The British initiative breaches past
agreements between the London and Dublin
governments and political parties in Northern
Ireland that there would be no amnesty for
ex-soldiers accused of serious crimes. Dealing
with “legacy issues” was an agreed
means of consolidating the peace process in
Ireland with truth and reconciliation.
During Northern Ireland’s conflict, which
ended in 1998 with the signing of an historic
peace agreement, nearly 3,500 people were
killed, including civilians, rival
paramilitaries and members of the British
security forces. The British army has been
linked to at least 300 unlawful killings, most
of them unarmed civilians. Hundreds of other
deaths are recorded to have resulted from
British intelligence services
colluding with loyalist paramilitaries to
carry out assassinations.
The most notorious incident was the Bloody
Sunday shootings in Derry in January 1972 when
14 unarmed civilians were shot dead at a public
protest for civil rights. The British parachute
regiment opened fire on the crowds for which
former Prime Minister David Cameron eventually
apologized in 2010 while addressing Parliament.

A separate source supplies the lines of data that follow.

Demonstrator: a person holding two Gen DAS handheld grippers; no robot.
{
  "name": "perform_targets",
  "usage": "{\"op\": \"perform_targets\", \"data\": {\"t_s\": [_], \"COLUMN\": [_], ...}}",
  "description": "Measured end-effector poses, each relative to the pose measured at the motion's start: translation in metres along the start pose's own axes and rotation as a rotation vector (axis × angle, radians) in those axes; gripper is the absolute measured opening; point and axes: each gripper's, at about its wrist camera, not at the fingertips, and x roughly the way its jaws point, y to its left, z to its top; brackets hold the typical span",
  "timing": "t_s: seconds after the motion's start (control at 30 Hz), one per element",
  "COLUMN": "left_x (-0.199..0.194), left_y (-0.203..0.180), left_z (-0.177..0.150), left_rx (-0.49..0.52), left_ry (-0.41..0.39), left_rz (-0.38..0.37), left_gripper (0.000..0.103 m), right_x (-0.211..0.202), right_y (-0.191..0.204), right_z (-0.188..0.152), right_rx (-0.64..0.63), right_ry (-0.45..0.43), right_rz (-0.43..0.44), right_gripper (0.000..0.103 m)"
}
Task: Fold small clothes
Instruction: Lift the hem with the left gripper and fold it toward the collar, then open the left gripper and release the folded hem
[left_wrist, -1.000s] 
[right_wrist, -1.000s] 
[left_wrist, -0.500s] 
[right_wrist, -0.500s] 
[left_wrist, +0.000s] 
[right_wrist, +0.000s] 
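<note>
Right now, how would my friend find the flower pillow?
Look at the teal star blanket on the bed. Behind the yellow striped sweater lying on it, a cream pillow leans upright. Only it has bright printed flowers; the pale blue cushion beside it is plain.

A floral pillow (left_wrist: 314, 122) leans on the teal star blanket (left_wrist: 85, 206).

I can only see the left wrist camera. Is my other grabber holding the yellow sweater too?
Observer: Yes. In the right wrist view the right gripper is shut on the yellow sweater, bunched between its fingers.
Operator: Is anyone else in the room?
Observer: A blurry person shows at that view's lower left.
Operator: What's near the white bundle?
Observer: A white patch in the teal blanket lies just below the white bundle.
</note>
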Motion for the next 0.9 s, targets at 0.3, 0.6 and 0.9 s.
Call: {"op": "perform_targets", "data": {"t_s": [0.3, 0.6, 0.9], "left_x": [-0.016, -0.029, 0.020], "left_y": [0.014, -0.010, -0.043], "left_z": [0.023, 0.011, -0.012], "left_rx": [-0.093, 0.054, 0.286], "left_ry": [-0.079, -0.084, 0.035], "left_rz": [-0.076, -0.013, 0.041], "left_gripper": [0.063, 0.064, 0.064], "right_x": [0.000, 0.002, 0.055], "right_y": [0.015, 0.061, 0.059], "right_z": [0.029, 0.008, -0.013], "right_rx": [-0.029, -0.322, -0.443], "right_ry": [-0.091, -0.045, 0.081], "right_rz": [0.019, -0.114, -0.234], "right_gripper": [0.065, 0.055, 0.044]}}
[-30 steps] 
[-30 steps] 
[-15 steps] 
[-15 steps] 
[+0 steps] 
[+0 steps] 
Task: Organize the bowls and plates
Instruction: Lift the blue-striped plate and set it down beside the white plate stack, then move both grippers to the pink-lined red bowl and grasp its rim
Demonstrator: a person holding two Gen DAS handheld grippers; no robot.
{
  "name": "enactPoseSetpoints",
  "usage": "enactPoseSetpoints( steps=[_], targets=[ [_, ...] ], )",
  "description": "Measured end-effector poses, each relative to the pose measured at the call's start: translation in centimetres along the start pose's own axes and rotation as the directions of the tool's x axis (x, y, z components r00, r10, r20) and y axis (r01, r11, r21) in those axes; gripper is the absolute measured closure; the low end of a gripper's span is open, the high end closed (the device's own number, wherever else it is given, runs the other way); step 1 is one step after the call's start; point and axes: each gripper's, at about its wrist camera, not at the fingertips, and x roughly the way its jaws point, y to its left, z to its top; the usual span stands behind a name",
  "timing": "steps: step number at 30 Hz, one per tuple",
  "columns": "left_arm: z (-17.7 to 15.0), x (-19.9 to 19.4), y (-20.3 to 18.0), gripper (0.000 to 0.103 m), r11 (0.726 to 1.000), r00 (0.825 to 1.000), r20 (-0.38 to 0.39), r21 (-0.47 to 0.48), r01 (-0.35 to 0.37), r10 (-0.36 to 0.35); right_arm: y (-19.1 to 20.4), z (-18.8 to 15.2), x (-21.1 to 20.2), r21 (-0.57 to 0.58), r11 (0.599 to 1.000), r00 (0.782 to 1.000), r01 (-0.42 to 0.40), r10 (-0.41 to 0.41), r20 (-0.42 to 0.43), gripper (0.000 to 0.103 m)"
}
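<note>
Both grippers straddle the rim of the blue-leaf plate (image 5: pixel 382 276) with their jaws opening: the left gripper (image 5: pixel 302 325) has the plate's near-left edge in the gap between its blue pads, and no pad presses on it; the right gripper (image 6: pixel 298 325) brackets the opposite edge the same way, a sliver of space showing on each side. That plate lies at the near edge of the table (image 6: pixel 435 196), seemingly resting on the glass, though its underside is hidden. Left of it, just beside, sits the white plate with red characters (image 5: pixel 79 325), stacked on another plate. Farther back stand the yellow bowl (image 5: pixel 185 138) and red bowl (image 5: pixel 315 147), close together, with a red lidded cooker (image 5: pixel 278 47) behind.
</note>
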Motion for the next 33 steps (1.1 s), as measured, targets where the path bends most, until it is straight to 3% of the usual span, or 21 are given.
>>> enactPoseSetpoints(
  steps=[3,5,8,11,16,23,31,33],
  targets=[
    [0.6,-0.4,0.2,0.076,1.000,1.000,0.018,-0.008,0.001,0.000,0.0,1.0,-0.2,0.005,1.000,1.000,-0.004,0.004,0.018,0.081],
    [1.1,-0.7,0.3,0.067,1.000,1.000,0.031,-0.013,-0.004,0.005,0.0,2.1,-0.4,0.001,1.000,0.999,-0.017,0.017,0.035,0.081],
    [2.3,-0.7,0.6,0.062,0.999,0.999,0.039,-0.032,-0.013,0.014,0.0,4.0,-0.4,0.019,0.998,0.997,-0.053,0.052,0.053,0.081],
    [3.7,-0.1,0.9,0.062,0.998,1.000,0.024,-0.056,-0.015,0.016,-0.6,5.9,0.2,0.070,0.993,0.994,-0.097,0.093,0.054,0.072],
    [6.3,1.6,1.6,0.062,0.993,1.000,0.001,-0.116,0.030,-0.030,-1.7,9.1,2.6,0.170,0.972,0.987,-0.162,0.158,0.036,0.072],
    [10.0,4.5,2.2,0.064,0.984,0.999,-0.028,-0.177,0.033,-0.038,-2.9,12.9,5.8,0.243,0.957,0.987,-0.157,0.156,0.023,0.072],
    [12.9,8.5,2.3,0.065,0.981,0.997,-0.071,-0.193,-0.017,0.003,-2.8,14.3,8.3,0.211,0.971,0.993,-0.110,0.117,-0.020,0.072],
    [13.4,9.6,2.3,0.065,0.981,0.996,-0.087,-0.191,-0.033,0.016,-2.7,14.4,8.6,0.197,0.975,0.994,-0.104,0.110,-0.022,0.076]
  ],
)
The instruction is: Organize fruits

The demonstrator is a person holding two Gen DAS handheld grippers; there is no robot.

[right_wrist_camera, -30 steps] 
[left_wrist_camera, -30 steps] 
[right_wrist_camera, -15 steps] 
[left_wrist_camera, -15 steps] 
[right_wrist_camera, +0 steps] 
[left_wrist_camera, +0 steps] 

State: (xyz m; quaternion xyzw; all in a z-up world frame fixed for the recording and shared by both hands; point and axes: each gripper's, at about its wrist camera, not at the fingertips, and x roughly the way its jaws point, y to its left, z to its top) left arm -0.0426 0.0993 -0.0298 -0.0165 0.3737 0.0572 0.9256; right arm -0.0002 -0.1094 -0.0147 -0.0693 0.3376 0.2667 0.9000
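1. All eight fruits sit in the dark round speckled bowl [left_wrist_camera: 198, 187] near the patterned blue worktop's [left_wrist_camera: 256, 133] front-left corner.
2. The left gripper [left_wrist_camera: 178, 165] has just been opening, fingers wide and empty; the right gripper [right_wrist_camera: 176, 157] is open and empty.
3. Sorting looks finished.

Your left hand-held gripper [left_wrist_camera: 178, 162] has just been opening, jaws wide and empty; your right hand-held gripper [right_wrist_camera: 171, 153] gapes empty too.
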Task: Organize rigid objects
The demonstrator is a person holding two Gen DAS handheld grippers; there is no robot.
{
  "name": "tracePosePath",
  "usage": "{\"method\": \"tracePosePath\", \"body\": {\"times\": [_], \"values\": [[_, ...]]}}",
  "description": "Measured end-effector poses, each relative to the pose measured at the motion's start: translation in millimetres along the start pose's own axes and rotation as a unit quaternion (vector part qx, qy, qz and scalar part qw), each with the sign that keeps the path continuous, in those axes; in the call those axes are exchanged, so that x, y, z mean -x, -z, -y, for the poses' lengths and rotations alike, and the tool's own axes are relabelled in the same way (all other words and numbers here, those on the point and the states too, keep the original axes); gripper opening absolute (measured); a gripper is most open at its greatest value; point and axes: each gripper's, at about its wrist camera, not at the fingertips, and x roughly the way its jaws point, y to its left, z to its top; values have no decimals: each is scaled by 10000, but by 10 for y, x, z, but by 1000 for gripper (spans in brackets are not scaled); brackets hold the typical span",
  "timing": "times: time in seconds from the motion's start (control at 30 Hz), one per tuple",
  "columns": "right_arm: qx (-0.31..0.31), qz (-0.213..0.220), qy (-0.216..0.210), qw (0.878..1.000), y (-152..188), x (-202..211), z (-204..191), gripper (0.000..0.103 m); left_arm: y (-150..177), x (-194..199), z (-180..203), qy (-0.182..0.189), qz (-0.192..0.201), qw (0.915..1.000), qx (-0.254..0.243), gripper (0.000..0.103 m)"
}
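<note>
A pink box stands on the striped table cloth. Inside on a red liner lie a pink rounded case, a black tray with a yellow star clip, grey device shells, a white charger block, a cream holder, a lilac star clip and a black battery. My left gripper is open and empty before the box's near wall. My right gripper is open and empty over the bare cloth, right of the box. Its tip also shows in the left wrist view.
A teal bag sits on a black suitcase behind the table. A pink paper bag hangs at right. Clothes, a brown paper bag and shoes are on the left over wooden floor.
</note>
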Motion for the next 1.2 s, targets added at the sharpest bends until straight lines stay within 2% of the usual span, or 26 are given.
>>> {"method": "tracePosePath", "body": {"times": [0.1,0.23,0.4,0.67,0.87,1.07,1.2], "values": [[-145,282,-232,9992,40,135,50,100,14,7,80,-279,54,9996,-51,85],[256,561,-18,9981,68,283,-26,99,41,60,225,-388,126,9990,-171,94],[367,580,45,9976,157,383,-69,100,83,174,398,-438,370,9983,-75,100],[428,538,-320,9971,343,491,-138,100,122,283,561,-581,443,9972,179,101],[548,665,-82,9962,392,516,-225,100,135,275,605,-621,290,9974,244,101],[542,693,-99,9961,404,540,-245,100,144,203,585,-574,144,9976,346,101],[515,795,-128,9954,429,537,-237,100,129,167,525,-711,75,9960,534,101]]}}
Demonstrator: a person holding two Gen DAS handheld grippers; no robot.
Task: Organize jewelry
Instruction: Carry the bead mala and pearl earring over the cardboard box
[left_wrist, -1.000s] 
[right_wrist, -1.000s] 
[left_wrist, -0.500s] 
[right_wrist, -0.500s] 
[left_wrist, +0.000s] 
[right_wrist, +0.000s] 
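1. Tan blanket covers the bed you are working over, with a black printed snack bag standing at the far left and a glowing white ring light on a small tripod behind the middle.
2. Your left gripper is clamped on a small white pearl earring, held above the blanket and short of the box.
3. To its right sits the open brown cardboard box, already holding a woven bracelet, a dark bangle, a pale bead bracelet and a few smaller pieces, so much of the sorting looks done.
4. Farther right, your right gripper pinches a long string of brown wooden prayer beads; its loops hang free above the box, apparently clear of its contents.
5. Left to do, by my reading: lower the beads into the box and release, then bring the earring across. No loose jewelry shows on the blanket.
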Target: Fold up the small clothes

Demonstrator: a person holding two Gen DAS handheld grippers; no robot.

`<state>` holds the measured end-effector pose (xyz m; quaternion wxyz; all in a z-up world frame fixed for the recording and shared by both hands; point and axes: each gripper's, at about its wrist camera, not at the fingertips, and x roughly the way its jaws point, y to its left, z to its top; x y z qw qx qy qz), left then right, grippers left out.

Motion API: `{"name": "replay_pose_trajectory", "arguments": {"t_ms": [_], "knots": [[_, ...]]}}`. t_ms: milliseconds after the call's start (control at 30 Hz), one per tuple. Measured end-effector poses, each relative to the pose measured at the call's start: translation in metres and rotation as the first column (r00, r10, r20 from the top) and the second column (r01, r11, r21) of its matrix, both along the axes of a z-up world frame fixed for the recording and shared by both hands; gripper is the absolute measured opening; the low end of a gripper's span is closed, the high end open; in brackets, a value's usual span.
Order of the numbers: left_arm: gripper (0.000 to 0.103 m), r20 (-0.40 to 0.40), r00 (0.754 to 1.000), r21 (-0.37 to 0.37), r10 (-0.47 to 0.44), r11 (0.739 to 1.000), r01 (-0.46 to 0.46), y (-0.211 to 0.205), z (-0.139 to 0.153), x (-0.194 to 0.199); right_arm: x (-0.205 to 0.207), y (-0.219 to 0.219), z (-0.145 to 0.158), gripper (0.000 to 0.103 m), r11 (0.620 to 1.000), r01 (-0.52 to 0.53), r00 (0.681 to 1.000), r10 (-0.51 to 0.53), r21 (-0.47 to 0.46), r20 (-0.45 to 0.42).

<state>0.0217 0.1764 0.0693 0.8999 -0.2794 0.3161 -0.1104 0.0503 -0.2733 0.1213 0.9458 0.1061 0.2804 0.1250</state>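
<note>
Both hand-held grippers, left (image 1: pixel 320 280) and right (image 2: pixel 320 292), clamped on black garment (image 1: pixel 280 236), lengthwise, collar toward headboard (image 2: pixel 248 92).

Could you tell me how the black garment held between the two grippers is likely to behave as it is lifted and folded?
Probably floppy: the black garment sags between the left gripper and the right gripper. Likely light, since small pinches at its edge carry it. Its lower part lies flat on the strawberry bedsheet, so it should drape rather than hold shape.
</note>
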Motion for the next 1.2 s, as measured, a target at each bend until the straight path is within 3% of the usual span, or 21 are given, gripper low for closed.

One former member of the paratroopers whose
identity has not been publicly revealed is
currently being
prosecuted on charges of murder – 47 years
after the massacre. So far, no other soldier has
been brought to justice for Bloody Sunday.
There are
reportedly to be up to 150 former British
soldiers who could potentially find themselves
in the dock for many other lethal shootings of
civilians in Northern Ireland.
Bloody Sunday was only one of several
lesser-known mass shootings carried out by
British soldiers deployed in the province. One
of those atrocities was the
Springhill Massacre in Belfast on July 9,
1972, when five civilians, including three
children, were shot dead by British snipers.
Another horrific event in Belfast was in August
1971 which became known as the Ballymurphy
Massacre when 11 civilians were murdered by
British troops.
The commander of the parachute regiment in
Northern Ireland was Captain Mike Jackson who
later became the top general of British armed
forces serving in the Balkans and Iraq. Jackson
has been
accused of falsely claiming at the time of
the shootings in Northern Ireland that his
troops were coming under fire from militants
belonging to the Irish Republican Army.
Still another appalling murder was that of
12-year-old Majella O’Hare. She was on her way
to church on a bright summer day on August 14,
1976, when she was
fatally shot in the back by a paratrooper.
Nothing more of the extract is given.